__Exercise prompt__
Set the data down once more, exactly as it is written.

******************************

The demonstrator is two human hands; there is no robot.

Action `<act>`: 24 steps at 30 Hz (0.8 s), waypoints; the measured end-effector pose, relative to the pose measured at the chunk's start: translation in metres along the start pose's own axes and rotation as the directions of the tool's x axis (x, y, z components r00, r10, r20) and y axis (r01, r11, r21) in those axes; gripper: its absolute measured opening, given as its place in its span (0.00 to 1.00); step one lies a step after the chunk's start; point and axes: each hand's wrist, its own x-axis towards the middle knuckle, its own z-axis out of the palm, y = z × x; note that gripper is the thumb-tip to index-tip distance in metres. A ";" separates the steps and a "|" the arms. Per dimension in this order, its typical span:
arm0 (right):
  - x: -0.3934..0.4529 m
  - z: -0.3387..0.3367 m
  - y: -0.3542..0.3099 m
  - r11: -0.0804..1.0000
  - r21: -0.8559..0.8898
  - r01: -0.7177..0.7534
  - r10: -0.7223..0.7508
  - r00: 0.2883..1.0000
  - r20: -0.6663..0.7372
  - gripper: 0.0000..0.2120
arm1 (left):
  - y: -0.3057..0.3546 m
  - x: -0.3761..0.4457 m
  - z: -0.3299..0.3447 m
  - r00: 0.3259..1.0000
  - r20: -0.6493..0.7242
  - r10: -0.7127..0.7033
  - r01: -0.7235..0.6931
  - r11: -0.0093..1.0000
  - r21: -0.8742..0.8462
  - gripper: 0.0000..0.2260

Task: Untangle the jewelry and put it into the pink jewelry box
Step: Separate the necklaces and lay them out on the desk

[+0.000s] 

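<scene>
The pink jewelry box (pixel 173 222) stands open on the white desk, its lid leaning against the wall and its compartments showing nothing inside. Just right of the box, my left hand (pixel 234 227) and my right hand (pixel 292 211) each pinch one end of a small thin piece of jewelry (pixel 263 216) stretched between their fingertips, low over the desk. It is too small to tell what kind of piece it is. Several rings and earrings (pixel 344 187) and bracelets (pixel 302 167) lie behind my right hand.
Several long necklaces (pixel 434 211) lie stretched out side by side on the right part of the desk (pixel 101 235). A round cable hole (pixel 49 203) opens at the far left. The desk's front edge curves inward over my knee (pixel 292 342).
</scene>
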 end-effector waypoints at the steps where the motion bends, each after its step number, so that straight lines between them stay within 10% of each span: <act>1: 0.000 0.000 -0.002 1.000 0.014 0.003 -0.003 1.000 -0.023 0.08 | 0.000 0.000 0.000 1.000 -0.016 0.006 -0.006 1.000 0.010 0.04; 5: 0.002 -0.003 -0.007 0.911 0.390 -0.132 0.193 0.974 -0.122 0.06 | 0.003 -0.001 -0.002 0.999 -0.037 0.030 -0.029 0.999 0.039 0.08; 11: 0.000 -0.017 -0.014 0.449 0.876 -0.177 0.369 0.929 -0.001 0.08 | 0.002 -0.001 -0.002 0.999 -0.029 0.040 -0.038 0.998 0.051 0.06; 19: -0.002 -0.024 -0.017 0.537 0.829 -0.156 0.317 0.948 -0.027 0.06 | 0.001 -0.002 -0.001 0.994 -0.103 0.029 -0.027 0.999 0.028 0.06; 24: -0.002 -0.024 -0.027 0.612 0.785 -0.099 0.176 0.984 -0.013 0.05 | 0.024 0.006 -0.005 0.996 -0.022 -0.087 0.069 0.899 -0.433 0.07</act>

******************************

__Task result__
The demonstrator is two human hands; there is no robot.

Action `<act>`: 24 steps at 30 Hz (0.8 s), waypoints; the measured end-effector pose, relative to the pose measured at the chunk's start: translation in metres along the start pose's own axes and rotation as the directions of the tool's x axis (x, y, z components r00, r10, r20) and y axis (r01, r11, r21) in those axes; gripper: its absolute measured opening, given as its place in its span (0.00 to 1.00); step one lies a step after the chunk's start; point and axes: each hand's wrist, its own x-axis towards the middle knuckle, its own z-axis out of the palm, y = z × x; note that gripper is the thumb-tip to index-tip distance in metres. A ";" separates the steps and a "|" the arms. Per dimension in this order, its typical span:
arm0 (right):
  - x: -0.3934..0.4529 m
  - z: -0.3387..0.3367 m
  - y: -0.3542..0.3099 m
  - r11: -0.0804..1.0000
  - r21: -0.8559..0.8898
  - r01: -0.7177..0.7534
  - r10: -0.7223..0.7508
  - r00: 0.2883..1.0000
  - r20: -0.6663..0.7372
  - gripper: 0.0000..0.2120
arm1 (left):
  - y: -0.3057..0.3546 m
  - x: -0.3761..0.4457 m
  - z: -0.3299..0.3447 m
  - r00: 0.3259..1.0000
  - r20: -0.6493..0.7242
  - r10: -0.7127..0.7033
  - r01: -0.7235..0.6931
  - r11: -0.0093..1.0000
  - r21: -0.8742..0.8462
  - gripper: 0.0000..0.2260

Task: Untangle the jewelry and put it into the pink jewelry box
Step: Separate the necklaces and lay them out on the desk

[+0.000s] 

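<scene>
The pink jewelry box (pixel 173 222) stands open on the white desk, its lid leaning against the wall and its compartments showing nothing inside. Just right of the box, my left hand (pixel 234 227) and my right hand (pixel 292 211) each pinch one end of a small thin piece of jewelry (pixel 263 216) stretched between their fingertips, low over the desk. It is too small to tell what kind of piece it is. Several rings and earrings (pixel 344 187) and bracelets (pixel 302 167) lie behind my right hand.
Several long necklaces (pixel 434 211) lie stretched out side by side on the right part of the desk (pixel 101 235). A round cable hole (pixel 49 203) opens at the far left. The desk's front edge curves inward over my knee (pixel 292 342).
</scene>
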 end-effector waypoints at the steps where the motion bends, each after its step number, so that straight lines between them stay within 10% of each span: <act>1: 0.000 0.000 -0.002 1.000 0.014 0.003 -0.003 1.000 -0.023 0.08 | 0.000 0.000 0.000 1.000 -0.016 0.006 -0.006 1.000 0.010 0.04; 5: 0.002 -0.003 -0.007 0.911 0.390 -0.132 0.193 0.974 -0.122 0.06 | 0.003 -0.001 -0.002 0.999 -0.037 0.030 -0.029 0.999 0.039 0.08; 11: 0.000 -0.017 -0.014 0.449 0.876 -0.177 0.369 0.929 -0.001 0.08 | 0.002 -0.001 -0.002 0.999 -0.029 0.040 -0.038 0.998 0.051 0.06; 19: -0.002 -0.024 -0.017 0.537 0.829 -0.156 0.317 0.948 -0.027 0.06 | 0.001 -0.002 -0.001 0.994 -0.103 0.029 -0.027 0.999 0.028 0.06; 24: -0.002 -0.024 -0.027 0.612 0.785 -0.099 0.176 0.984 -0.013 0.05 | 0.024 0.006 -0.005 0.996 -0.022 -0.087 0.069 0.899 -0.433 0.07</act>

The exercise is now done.